Two banker groups sued the U.S. challenging rules that require financial institutions to report information on accounts held by nonresident aliens that may be shared with 72 foreign governments.
The Texas Bankers Association and the Florida Bankers Association, in a lawsuit filed today against the Treasury Department and the Internal Revenue Service in federal court in Washington, said the rules are discouraging investment in the U.S. by nonresidents who fear their information may be shared with the governments of countries including Egypt, Pakistan and Venezuela.
The IRS bulletin they are talking about, is the DATCA lite, which was the first step in the push for a domestic DATCA. IRS bulletin 2012-20
Update: April 24, 2013 Here is a link to the PDF lawsuit filing.
Which has now been followed by Treasury’s addition of full FATCA reciprocity (DATCA) in the Obama’s 2014 budget Analytical Perspectives: See page 202 (spacing and highlighting below for clarity)
Provide for reciprocal reporting of information in connection with the implementation of the Foreign Account Tax Compliance Act (FATCA).—In many cases, foreign law would prevent foreign financial institutions from complying with the FATCA provisions of the Hiring Incentives to restore Employment Act of 2010 by reporting to the IRS information about U.S. accounts.
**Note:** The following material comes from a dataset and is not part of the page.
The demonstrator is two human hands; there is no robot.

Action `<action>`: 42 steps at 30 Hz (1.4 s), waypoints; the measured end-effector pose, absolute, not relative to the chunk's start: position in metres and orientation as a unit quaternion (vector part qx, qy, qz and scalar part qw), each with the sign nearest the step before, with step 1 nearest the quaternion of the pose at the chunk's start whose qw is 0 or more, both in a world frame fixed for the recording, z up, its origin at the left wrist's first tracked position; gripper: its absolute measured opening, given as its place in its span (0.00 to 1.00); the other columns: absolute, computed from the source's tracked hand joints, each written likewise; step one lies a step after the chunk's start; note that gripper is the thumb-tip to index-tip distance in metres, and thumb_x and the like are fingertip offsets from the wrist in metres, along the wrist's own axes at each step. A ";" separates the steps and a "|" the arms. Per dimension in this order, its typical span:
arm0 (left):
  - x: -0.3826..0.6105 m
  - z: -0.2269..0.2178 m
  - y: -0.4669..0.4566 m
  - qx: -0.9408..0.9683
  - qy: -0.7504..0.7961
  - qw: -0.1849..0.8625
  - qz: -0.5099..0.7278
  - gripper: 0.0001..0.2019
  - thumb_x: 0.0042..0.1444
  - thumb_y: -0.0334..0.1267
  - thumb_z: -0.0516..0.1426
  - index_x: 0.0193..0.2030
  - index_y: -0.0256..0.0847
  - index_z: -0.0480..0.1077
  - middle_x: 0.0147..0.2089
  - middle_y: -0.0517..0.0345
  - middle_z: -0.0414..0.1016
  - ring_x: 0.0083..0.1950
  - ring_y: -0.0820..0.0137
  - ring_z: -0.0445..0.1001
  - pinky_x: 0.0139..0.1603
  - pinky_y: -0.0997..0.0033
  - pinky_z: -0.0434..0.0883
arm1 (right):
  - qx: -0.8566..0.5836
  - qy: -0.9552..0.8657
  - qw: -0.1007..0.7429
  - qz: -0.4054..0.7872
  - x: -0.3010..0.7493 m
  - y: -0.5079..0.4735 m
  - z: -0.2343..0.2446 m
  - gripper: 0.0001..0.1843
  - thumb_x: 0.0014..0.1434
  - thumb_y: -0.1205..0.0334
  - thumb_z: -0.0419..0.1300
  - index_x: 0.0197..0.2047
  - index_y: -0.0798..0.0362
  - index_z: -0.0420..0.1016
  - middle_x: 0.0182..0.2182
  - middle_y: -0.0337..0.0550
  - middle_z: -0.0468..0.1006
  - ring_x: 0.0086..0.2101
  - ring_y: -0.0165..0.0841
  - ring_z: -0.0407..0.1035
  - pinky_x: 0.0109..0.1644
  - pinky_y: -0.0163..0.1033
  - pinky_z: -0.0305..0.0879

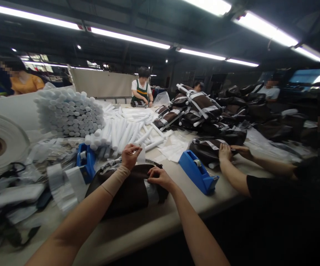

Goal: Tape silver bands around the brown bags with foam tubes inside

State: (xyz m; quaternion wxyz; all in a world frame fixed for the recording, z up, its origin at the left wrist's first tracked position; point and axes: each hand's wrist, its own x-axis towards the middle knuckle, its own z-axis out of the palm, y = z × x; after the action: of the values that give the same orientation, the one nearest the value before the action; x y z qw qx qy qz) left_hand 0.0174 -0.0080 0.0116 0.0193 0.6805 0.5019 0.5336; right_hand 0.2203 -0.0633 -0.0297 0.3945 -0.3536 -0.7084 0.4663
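Working over a folded dark brown fabric bundle at the near edge of a long cream worktable, the person has both bare hands on it. The left hand sits high on the bundle, its curled fingers closed at the top of a narrow white paper slip, seemingly pinching it, though the thumb's hold is hidden. The right hand lies lower, its fingers half bent on the fabric beside a wide silver-grey band; whether they grip a fold, I cannot tell. The step in hand looks like settling the slip and band on the bundle, and the next move seems to call for keeping the fabric pressed flat while the slip is placed. A blue plastic tape dispenser stands just left of the bundle, a second blue plastic tape dispenser to its right. Beyond lie loose white foam rods, and a co-worker's hands rest on another dark brown bundle.
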 end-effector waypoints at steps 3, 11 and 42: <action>0.023 0.018 -0.029 0.745 0.465 0.014 0.478 0.09 0.60 0.40 0.58 0.35 0.41 0.78 0.34 0.55 0.73 0.41 0.66 0.71 0.44 0.67 0.70 | -0.359 -0.697 0.393 0.480 0.220 -0.061 -0.030 0.12 0.43 0.56 0.71 0.22 0.53 0.75 0.38 0.43 0.75 0.42 0.36 0.70 0.54 0.43 0.62; 0.045 0.006 -0.099 0.877 0.409 -0.006 0.254 0.15 0.65 0.38 0.51 0.33 0.43 0.78 0.35 0.53 0.74 0.40 0.65 0.71 0.41 0.66 0.69 | -0.384 -0.688 0.372 0.492 0.219 -0.044 -0.043 0.10 0.40 0.60 0.70 0.22 0.54 0.75 0.29 0.40 0.77 0.32 0.33 0.70 0.40 0.39 0.66; 0.051 -0.060 -0.159 0.848 0.423 -0.160 0.277 0.16 0.65 0.41 0.54 0.55 0.34 0.68 0.54 0.44 0.75 0.60 0.57 0.70 0.59 0.54 0.66 | -0.544 -0.727 0.371 0.193 0.208 -0.099 -0.005 0.13 0.60 0.62 0.58 0.49 0.54 0.70 0.38 0.45 0.79 0.39 0.36 0.73 0.46 0.40 0.66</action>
State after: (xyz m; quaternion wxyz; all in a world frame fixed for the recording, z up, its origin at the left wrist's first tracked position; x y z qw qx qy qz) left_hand 0.0514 -0.1591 -0.0603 -0.1605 0.8479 0.4226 0.2770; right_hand 0.2076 -0.0988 -0.0046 0.3710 -0.5442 -0.7273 0.1928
Such legal impediments can be addressed through intergovernmental agreements under which the foreign government agrees to provide the information required by FATCA to the IRS requiring U.S. financial institutions to report similar information to the IRS with respect to nonresident accounts would facilitate such intergovernmental cooperation by enabling the IRS to reciprocate in appropriate circumstances by exchanging similar information with cooperative foreign governments to support their efforts to address tax evasion by their residents.
The proposal would provide the Secretary of the Treasury with authority to prescribe regulations that would require reporting of information with respect to nonresident alien individuals, entities that are not U.S. persons, and certain U.S. entities held in substantial part by non-U.S. owners, including information regarding account balances and payments made with respect to accounts held by such persons and entities.